### REQUIRED WORK
All of the listing below must be repeated word for word. Pictures are the only thing to omit.

▬▬▬▬▬▬▬▬▬▬

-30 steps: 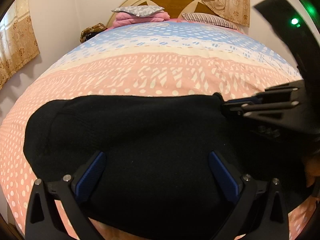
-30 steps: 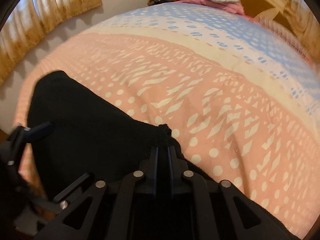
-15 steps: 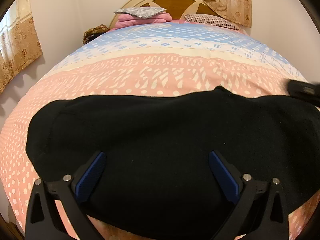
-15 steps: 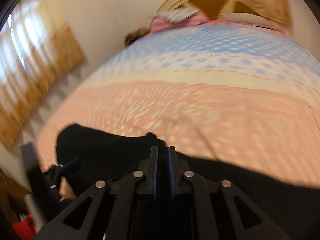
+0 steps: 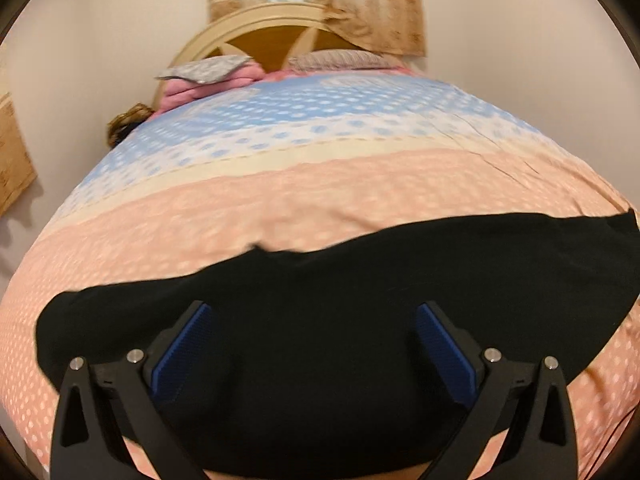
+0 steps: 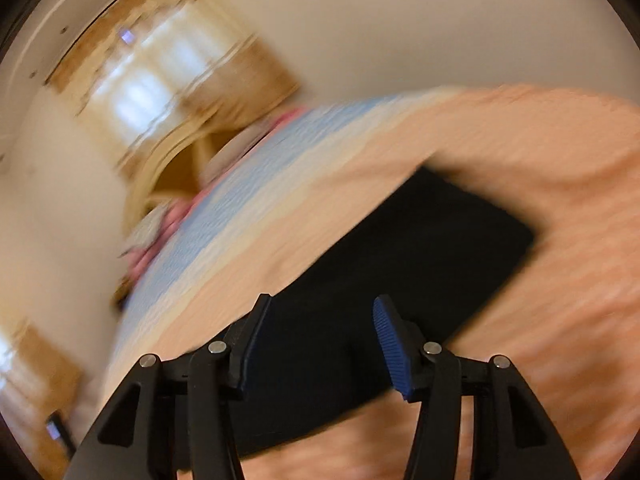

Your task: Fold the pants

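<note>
Released from the pants (image 6: 420, 248), right hand-held gripper (image 6: 320, 320) is opening, gripping nothing.

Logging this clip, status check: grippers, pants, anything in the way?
Left gripper open, nothing held. Right gripper jaws opening, nothing between them. Black pants lying folded on the bedspread. Nothing in the way.

The broad bedspread (image 5: 320, 184) lay flat and bare between the black pants (image 5: 340, 340) near its front edge and the bedding at the head, leaving open room for a gripper to travel. Stacked pink blankets (image 5: 200, 90) and a striped pillow (image 5: 340, 59) crowded the headboard (image 5: 256, 28), and walls closed both sides.
</note>
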Available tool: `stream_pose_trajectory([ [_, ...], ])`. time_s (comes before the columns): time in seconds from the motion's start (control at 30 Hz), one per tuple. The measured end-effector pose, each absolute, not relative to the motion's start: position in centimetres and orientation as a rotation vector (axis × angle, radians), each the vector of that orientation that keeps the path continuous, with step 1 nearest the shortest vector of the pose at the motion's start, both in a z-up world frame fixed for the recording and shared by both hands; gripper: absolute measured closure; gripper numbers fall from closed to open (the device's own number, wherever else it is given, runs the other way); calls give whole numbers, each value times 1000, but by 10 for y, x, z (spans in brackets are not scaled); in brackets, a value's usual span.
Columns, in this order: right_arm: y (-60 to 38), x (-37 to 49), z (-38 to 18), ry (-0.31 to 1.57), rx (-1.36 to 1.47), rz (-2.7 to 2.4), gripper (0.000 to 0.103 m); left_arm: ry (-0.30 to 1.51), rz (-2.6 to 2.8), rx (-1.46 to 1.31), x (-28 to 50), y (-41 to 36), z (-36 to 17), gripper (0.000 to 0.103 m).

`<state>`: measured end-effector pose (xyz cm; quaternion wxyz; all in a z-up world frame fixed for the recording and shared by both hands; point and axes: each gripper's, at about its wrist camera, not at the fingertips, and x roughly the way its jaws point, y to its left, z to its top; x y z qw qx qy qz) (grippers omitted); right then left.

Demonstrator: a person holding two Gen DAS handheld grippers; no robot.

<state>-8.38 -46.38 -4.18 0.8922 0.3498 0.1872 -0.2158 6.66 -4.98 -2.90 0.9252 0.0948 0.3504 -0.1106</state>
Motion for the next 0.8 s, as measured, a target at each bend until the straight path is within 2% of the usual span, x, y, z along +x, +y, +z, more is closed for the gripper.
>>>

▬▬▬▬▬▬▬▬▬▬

### SOLUTION TO THIS TASK
-30 steps: 
-30 steps: 
-15 steps: 
-15 steps: 
+0 steps: 
+0 steps: 

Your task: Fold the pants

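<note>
Released from the pants (image 6: 420, 248), right hand-held gripper (image 6: 320, 320) is opening, gripping nothing.

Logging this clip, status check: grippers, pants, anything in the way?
Left gripper open, nothing held. Right gripper jaws opening, nothing between them. Black pants lying folded on the bedspread. Nothing in the way.

The broad bedspread (image 5: 320, 184) lay flat and bare between the black pants (image 5: 340, 340) near its front edge and the bedding at the head, leaving open room for a gripper to travel. Stacked pink blankets (image 5: 200, 90) and a striped pillow (image 5: 340, 59) crowded the headboard (image 5: 256, 28), and walls closed both sides.
</note>
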Available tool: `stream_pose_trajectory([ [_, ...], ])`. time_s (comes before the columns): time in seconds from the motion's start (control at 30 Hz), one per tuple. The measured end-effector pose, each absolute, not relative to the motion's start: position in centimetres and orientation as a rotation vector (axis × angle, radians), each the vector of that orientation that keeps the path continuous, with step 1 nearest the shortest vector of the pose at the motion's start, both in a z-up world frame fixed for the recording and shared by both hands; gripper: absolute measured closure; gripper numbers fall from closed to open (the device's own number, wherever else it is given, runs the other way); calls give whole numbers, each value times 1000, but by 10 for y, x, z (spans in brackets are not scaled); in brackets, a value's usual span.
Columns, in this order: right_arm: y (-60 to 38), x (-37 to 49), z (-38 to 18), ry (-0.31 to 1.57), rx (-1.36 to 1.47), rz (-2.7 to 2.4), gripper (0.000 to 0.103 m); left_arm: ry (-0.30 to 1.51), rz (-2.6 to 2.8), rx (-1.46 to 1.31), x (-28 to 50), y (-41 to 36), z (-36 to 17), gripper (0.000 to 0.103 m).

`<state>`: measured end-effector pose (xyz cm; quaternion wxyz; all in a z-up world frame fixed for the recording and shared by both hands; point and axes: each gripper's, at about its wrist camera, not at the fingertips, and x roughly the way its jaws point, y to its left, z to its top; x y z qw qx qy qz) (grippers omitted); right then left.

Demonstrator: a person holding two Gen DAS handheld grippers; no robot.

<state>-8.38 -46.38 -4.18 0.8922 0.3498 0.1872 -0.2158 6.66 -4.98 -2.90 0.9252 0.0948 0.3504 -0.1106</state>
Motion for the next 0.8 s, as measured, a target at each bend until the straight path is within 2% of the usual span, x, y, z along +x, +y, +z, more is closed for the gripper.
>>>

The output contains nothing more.